Cecilia took a deep breath and exhaled almost in a rush, the gears in her mind turning quickly as she tried to prioritize. So much had happened since he was gone, but narrowing it down to the 'important bits?' Important was subjective. She thought a moment longer, and figured his version of important was probably pretty close in line with her own.
"A couple days after they took you out, they made Jack, Lennon, and myself sick. Really sick, worse than anything I've ever felt in my whole life. I was completely fine when I went to bed, and a few hours later I was practically out of my mind with it. They told everyone they'd infected us with their own special strain, and that they had an antidote, but they'd let us die unless the rest of the house 'earned' it. They gave them a time limit, how long it would take for us to die of dehydration. The house was in a pretty bad state, and everybody had to hustle to fix and clean everything. And then They cured us. The three of us woke up in the hospital in town on IVs feeling worlds better. After that, they made us vote on what we valued more. I don't remember exactly how they worded it, but one option was to have a fully stocked pharmacy; the other was to have them take on all responsibility for clean-up and maintenance. Fixing things that broke, cleaning up after us, whole nine yards. The pharmacy one, so we have that now." She gave Reginald a pointed look, as if to say that he needed to speak up if he felt sick again. "They only let me have access to the prescription medications, though. We're snowed in now, but I moved everything I could imagine us needing if we were stranded for an extended period of time into my room."

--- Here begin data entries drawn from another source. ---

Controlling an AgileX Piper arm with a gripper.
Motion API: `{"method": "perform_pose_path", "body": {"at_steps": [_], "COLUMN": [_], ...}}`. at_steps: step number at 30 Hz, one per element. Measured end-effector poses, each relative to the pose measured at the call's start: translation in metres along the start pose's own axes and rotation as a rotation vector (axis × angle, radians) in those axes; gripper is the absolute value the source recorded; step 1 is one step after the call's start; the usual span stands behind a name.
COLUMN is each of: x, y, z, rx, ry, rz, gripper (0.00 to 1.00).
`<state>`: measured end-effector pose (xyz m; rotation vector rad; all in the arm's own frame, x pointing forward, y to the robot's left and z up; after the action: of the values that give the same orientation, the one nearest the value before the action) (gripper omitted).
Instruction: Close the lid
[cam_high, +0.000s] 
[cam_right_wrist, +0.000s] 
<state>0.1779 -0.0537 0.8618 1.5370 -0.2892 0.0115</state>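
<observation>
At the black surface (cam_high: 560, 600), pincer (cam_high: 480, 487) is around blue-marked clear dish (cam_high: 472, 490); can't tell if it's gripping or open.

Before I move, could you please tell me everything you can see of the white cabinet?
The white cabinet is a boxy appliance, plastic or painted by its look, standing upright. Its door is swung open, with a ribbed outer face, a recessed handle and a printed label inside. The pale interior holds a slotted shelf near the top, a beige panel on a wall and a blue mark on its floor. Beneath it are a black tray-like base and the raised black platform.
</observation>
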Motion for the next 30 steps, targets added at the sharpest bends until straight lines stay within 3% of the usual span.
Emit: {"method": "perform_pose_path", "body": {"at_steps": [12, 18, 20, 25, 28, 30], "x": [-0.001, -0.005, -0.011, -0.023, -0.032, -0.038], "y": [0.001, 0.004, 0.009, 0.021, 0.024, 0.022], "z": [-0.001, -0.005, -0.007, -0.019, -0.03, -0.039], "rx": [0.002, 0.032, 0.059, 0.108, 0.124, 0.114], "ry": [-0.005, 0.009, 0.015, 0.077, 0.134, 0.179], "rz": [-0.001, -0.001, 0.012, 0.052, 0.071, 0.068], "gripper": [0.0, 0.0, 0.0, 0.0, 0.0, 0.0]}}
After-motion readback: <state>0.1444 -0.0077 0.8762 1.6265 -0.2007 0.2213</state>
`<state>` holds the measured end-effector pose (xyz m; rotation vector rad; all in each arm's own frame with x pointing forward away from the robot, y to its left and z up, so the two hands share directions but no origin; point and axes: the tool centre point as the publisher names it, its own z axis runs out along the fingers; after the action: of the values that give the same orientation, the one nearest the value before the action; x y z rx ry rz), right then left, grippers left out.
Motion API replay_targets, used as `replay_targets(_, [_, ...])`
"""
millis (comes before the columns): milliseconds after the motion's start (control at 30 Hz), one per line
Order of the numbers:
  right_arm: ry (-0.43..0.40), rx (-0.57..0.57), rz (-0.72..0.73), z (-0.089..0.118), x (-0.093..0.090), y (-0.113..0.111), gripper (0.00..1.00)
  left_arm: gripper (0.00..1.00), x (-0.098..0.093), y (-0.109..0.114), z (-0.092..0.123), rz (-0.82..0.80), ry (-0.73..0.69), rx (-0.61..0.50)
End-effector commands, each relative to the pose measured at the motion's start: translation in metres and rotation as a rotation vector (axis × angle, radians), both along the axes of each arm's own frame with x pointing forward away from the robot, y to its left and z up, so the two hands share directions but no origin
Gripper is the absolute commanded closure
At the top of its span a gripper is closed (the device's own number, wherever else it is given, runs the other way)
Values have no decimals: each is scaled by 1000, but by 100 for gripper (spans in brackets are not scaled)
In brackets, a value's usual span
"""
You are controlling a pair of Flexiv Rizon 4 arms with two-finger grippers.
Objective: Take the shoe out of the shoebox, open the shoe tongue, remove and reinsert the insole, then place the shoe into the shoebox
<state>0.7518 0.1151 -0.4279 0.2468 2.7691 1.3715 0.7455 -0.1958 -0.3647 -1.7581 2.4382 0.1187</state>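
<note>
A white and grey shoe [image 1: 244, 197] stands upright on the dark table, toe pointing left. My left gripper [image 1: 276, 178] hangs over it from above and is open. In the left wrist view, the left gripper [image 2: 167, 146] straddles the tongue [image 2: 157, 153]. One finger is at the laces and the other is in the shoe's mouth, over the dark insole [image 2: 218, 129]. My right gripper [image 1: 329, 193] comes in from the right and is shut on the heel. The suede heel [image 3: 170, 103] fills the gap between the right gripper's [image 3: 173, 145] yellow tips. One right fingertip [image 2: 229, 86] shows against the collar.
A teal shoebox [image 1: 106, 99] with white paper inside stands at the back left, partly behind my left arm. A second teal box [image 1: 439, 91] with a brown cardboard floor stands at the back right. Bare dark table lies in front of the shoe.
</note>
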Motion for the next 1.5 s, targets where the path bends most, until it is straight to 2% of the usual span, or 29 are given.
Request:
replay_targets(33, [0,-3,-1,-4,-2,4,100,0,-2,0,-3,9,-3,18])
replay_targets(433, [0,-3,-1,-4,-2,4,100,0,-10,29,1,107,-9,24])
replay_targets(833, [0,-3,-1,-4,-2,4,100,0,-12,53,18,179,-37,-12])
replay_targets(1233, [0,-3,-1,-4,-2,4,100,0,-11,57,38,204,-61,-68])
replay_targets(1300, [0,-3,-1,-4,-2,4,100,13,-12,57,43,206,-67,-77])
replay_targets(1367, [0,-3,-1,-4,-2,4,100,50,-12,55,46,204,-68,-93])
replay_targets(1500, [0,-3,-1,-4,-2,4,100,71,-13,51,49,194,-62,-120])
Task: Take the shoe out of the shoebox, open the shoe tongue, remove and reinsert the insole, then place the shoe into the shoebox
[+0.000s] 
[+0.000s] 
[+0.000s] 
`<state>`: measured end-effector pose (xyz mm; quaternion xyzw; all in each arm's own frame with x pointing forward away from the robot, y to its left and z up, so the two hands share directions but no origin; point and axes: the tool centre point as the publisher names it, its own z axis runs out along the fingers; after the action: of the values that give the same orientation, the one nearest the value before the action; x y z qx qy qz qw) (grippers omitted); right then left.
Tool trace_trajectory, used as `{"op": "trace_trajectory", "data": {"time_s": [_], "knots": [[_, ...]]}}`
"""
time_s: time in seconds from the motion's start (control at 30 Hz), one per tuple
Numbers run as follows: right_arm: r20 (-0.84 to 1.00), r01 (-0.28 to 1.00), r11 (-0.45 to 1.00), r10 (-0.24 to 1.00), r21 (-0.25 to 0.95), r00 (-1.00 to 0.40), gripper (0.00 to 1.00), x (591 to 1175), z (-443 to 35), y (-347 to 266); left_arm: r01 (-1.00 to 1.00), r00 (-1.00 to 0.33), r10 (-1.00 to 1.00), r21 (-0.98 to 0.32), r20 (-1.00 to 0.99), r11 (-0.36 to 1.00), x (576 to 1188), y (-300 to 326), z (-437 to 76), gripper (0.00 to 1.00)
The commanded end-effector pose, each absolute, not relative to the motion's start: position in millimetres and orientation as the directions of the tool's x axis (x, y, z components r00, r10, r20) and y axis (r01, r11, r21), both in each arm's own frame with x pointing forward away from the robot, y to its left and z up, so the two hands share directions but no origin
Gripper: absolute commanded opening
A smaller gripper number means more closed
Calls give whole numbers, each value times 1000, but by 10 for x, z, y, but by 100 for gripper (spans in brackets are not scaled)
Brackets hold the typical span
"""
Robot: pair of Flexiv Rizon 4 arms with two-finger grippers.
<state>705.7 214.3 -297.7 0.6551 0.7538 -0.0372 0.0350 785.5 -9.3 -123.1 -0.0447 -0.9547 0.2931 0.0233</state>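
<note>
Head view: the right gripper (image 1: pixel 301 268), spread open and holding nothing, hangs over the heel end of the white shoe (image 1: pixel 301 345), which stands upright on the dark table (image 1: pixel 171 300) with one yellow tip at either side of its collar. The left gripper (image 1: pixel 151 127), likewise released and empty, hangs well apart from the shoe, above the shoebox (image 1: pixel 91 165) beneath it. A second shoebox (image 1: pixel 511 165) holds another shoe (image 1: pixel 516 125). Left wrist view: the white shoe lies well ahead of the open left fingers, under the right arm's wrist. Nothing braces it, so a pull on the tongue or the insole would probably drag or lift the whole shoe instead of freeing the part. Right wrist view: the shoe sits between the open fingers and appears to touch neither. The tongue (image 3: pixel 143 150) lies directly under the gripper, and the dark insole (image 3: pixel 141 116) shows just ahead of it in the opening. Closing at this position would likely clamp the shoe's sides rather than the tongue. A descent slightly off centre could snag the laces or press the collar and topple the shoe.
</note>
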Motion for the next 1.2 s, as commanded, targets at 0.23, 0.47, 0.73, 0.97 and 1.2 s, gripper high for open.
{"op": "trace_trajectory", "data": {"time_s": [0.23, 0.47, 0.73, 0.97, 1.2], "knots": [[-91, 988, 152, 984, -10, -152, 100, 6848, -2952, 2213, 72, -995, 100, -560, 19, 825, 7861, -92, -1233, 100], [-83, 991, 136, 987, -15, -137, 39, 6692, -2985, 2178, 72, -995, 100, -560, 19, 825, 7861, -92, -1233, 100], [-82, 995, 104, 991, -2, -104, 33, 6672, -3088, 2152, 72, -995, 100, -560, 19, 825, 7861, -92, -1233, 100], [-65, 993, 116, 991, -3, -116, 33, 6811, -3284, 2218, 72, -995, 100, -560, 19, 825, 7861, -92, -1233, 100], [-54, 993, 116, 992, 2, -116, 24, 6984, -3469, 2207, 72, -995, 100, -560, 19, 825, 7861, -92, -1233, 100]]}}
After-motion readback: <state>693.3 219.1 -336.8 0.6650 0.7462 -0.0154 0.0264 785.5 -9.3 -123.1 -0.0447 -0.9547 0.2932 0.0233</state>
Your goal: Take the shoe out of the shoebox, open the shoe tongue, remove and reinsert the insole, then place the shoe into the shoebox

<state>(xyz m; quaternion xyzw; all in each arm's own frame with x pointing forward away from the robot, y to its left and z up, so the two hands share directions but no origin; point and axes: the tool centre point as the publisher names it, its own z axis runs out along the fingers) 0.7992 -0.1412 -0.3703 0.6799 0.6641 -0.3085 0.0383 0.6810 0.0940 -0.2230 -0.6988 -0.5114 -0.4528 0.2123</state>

She hesitated a moment, and then decided to keep pressing forward. "There's been a lot of punishments. A lot of weirdness. Getting stuck in the house due to crazy weather has been more or less routine, and it's usually followed by something weird. They sent us on a vacation - a tropical Mount Zenith, basically, and for a couple of days that was great. Then there was some tropical storm and a lot of things I wouldn't have believed they were capable of. Not that they weren't sick enough to want to do it, but I mean logically and physically capable of. They made us see things in mirrors." Cecilia remembered what she had seen, and her hands clenched into fists. "It was like living through a ghost story. And then we just woke up back here. The people change a lot, we've lost a lot of people and gotten a lot of new ones." She frowned. "One of them is... despicable. He beat on people, started fights... a few days in and it just kept escalating. He tried to rape one of the girls, and we threw him in jail. There are people that didn't want to do it." She kept her personal opinions out of this retelling, for now at least. Reginald could probably see her displeasure in her face. "Then They gave us a security level, had us vote for who to be in charge, and we picked Owen. Then Owen held a vote to take on others as a sort of security council. I'm on it, along with three others. Newer people, no one you ever met. Simms is still in a cell in that basement security level. They seem content to sit back and watch, see what we decide to do.
"The past few weeks all sorts of things have happened, and I can't say that They're behind all of them. You could almost call them pranks, if it weren't for the fact that they're really hurting people. Someone cut the brake lines on the bikes, and that could be Them, but it seems more like someone here. We've had a couple of fires. The kitchen was practically destroyed; we just barely managed to contain it. They were all set. By Them, or by someone here. It's never felt to me like something They would do." She paused.
"Oh, and They gave me my dog." Cecilia blinked, then smiled sheepishly. "You ask me for the important bits. He ranks."